Setelah nyaris dua jam menumpang kereta Jakarta-Rangkasbitung ditambah perjalanan satu setengah jam dengan berganti angkot yang membawa kami ke Desa Cilentung, Kecamatan Mandalawangi, Kabupaten Pandeglang via Pertigaan Mengger (arah ke Labuan dari Pandeglang) dan Pasar Pari, di pos masuk ke Gunung Pulosari, kami disambut dengan sebuah plang:  Dilarang Mendaki Gunung Pulosari.

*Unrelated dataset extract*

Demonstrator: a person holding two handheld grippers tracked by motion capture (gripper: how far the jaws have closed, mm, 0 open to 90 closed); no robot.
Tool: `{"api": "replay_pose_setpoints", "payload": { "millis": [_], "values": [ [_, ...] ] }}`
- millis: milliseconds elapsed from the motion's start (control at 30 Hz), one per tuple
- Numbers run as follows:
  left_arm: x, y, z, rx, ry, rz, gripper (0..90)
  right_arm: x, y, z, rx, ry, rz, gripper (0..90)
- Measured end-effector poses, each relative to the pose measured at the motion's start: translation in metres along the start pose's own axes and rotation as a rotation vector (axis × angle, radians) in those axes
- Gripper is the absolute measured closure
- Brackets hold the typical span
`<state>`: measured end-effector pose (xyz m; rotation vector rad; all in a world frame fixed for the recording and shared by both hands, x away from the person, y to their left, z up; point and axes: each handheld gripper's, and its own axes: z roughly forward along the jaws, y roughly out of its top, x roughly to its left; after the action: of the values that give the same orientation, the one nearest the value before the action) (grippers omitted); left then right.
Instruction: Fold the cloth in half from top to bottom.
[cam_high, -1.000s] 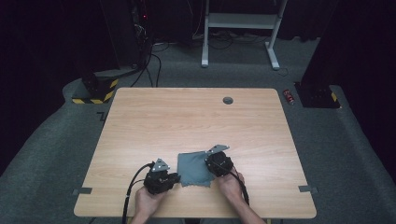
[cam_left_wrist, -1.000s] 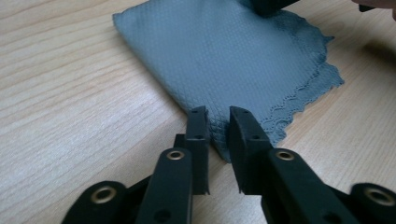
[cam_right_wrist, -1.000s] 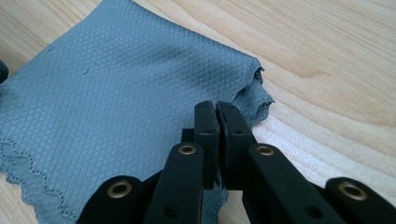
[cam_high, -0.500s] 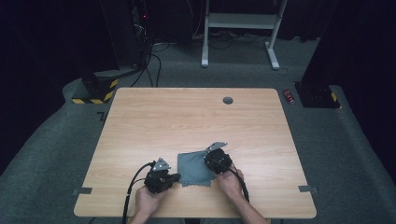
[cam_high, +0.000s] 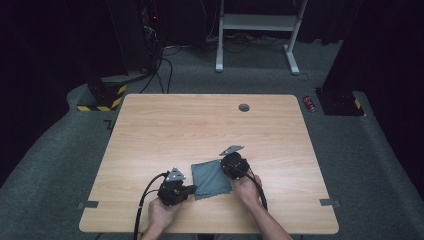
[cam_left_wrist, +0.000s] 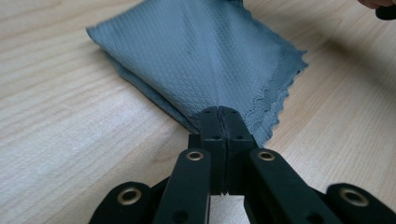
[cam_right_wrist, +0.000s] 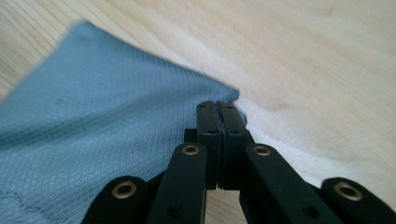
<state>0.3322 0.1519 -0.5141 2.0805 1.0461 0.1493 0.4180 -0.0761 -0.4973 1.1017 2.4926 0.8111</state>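
A grey-blue quilted cloth (cam_high: 212, 177) lies folded on the wooden table (cam_high: 200, 130) near its front edge. My left gripper (cam_high: 192, 189) is at the cloth's near left corner. In the left gripper view, the gripper (cam_left_wrist: 220, 112) is shut on that corner of the cloth (cam_left_wrist: 196, 51), which fans out ahead with its scalloped edge to the right. My right gripper (cam_high: 226, 168) is at the cloth's far right corner. Seen in the right gripper view, this gripper (cam_right_wrist: 216, 106) is pinched shut on a corner of the cloth (cam_right_wrist: 93, 116), and the fabric slopes away to the left.
A round cable hole (cam_high: 244, 107) sits near the table's far edge. A red can (cam_high: 310, 103) lies on the carpet past the far right corner. A white desk frame (cam_high: 260, 30) stands behind, and cables (cam_high: 160, 70) run across the floor at the back left.
My right gripper has shifted slightly toward the far side of the table at the cloth's corner. The left hand has stayed put.
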Motion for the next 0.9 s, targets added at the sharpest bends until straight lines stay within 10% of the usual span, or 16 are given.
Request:
{"api": "replay_pose_setpoints", "payload": {
  "millis": [467, 600, 900],
  "values": [
    [0.0, -0.006, -0.002, 0.005, 0.006, -0.004, 84.7, 0.019, -0.044, -0.021, -0.04, 0.102, -0.004, 76.2],
    [-0.001, -0.005, -0.001, 0.01, 0.01, -0.001, 83.0, 0.02, -0.047, -0.022, -0.049, 0.087, -0.014, 89.5],
    [-0.004, -0.002, -0.002, 0.002, 0.011, -0.005, 71.1, 0.02, -0.05, -0.037, -0.08, 0.082, -0.043, 89.9]
  ]
}}
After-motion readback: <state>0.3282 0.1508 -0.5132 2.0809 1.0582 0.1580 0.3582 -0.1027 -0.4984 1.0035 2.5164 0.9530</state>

“Sudah hampir setahun ada larangan mendaki Gunung Pulosari, tetapi masih ada saja pendaki yang bandel naik diam-diam” kata seorang warga yang melintas. Pertengahan November 2018 lalu, 6 mahasiswa asal Serang sempat hilang ketika (ternyata) diam-diam mendaki dari sisi lain. Syukurlah, mereka selamat.

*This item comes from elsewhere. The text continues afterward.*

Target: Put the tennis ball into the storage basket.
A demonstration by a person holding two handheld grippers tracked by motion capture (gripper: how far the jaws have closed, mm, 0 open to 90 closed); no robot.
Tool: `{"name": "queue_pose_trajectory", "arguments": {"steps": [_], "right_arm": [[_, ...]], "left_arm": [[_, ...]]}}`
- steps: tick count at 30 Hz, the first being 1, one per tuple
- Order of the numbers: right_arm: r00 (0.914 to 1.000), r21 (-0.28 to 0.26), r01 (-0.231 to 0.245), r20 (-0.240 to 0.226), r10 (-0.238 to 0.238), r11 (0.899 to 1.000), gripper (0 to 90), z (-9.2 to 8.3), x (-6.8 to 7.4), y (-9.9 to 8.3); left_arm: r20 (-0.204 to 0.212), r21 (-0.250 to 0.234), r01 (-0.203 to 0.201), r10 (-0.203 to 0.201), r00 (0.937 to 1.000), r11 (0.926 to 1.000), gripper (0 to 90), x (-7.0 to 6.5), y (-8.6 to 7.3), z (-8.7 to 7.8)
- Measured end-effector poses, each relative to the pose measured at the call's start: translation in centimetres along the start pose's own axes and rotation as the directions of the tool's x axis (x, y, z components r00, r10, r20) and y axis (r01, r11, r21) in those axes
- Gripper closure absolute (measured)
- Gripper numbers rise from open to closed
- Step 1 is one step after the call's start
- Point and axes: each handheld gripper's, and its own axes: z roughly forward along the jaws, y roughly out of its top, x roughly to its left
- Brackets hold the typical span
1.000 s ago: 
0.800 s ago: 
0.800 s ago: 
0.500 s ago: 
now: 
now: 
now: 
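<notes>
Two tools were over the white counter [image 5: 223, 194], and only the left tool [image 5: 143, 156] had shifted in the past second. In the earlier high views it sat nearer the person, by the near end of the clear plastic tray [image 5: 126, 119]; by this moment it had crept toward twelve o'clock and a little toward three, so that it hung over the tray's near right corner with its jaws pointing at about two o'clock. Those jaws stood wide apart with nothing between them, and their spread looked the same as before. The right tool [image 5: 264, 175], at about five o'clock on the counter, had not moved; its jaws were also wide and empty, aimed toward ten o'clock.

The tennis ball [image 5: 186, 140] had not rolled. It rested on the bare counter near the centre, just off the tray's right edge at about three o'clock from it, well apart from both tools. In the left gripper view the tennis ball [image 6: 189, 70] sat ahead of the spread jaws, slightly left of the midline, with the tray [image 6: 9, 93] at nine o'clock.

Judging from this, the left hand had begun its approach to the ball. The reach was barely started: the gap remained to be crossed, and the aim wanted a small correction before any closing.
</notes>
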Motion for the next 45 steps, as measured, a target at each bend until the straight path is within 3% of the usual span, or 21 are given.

Beberapa informasi warga hari itu (20/4/19) menyebutkan, jalur pendakian ditutup karena ada potensi longsor. Demikian pula, kami tidak diperbolehkan naik ke Curug Putri dan Curug Sawer untuk alasan keamanan. Baiklah, niat hati untuk menyambangi kawah Gunung Pulosari terpaksa ditunda dulu. Sebagai gantinya, kami menjelajahi daerah sekitar Gunung Pulosari untuk melihat jejak peradaban di masa lampau.